### Exercise description
Quote all lines below exactly. Images stay out.

### Dataset section
- - -

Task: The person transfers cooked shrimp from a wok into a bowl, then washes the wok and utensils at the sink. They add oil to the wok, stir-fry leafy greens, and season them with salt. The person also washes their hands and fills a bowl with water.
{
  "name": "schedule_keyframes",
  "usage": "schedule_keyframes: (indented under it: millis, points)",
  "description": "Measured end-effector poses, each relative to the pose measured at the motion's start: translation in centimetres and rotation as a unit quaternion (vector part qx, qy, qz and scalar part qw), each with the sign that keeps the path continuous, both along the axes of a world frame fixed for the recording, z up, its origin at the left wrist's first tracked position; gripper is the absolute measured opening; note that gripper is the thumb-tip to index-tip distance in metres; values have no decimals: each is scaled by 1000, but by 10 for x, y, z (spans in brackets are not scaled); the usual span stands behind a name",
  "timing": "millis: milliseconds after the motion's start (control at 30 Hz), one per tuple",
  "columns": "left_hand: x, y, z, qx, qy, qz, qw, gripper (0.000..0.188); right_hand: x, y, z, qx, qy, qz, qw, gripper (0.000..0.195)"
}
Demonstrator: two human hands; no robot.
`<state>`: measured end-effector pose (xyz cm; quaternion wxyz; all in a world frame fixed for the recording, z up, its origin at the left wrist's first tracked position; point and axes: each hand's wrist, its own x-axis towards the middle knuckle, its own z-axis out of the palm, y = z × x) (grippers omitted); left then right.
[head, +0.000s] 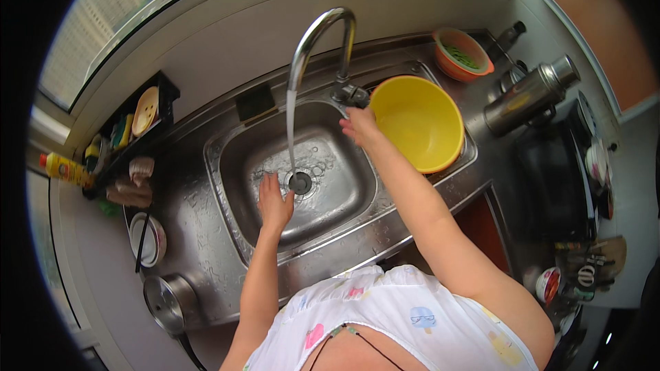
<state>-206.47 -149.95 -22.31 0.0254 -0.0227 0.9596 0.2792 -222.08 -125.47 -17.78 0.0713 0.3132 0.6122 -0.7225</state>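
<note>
Water runs from the chrome gooseneck faucet [322, 23] into the stainless steel sink basin [330, 206], falling onto the drain [299, 184]. My left hand [275, 205] hovers in the basin just left of the stream, empty, thumb apart from the fingers. My right hand [362, 128] is at the basin's back right corner, right below the faucet's lever handle [360, 98]. Its fingers point left and hold nothing; whether it touches the handle is unclear. Beside that hand, a yellow plastic basin [423, 118] sits over the sink's right side.
An orange bowl [482, 73] with a colander of green vegetables stands behind right, near a steel thermos [531, 95]. At left are a steel pot [170, 301], a bowl [154, 239] with chopsticks [142, 242], cloths [129, 193] and a black rack [165, 98] holding sponges.
</note>
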Motion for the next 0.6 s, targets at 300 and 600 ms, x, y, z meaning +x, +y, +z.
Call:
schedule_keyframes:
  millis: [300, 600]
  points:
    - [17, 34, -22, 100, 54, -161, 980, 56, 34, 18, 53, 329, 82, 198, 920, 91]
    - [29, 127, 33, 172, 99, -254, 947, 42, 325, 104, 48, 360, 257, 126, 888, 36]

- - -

### Expected output
Task: The person transfers cooked shrimp from a wok into a bowl, then washes the wok and utensils at the sink. They add oil to the wok, stir-fry leafy greens, and season them with salt. The person also washes their hands and fills a bowl with water.
{
  "name": "schedule_keyframes",
  "usage": "schedule_keyframes: (indented under it: millis, points)",
  "description": "Measured end-effector poses, each relative to the pose measured at the motion's start: translation in centimetres and rotation as a unit quaternion (vector part qx, qy, qz and scalar part qw), each with the sign that keeps the path continuous, both along the axes of a world frame fixed for the recording, z up, its origin at the left wrist's first tracked position; gripper is the absolute measured opening; note that gripper is the thumb-tip to index-tip distance in metres; values have no decimals: each is scaled by 1000, but by 10 for x, y, z (spans in brackets are not scaled); the usual span stands behind a name",
  "timing": "millis: milliseconds after the motion's start (control at 30 Hz), one per tuple",
  "columns": "left_hand: x, y, z, qx, qy, qz, qw, gripper (0.000..0.188); right_hand: x, y, z, qx, qy, qz, qw, gripper (0.000..0.195)"
}
Demonstrator: two human hands; no robot.
`<state>`: measured end-effector pose (xyz cm; quaternion wxyz; all in a world frame fixed for the recording, z up, its origin at the left wrist's first tracked position; point and axes: each hand's wrist, its own x-axis towards the middle knuckle, its own z-axis out of the palm, y = z × x) (grippers omitted); left then right.
[head, +0.000s] 
<state>-206.47 -149.95 -22.31 0.0254 -0.0227 0.9596 0.2792 -222.08 -125.47 -17.78 0.0713 0.3132 0.6122 -0.7225</state>
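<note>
Water runs from the chrome gooseneck faucet [322, 23] into the stainless steel sink basin [330, 206], falling onto the drain [299, 184]. My left hand [275, 205] hovers in the basin just left of the stream, empty, thumb apart from the fingers. My right hand [362, 128] is at the basin's back right corner, right below the faucet's lever handle [360, 98]. Its fingers point left and hold nothing; whether it touches the handle is unclear. Beside that hand, a yellow plastic basin [423, 118] sits over the sink's right side.
An orange bowl [482, 73] with a colander of green vegetables stands behind right, near a steel thermos [531, 95]. At left are a steel pot [170, 301], a bowl [154, 239] with chopsticks [142, 242], cloths [129, 193] and a black rack [165, 98] holding sponges.
</note>
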Motion for the next 0.6 s, targets at 300 and 600 ms, x, y, z meaning +x, +y, +z.
Call:
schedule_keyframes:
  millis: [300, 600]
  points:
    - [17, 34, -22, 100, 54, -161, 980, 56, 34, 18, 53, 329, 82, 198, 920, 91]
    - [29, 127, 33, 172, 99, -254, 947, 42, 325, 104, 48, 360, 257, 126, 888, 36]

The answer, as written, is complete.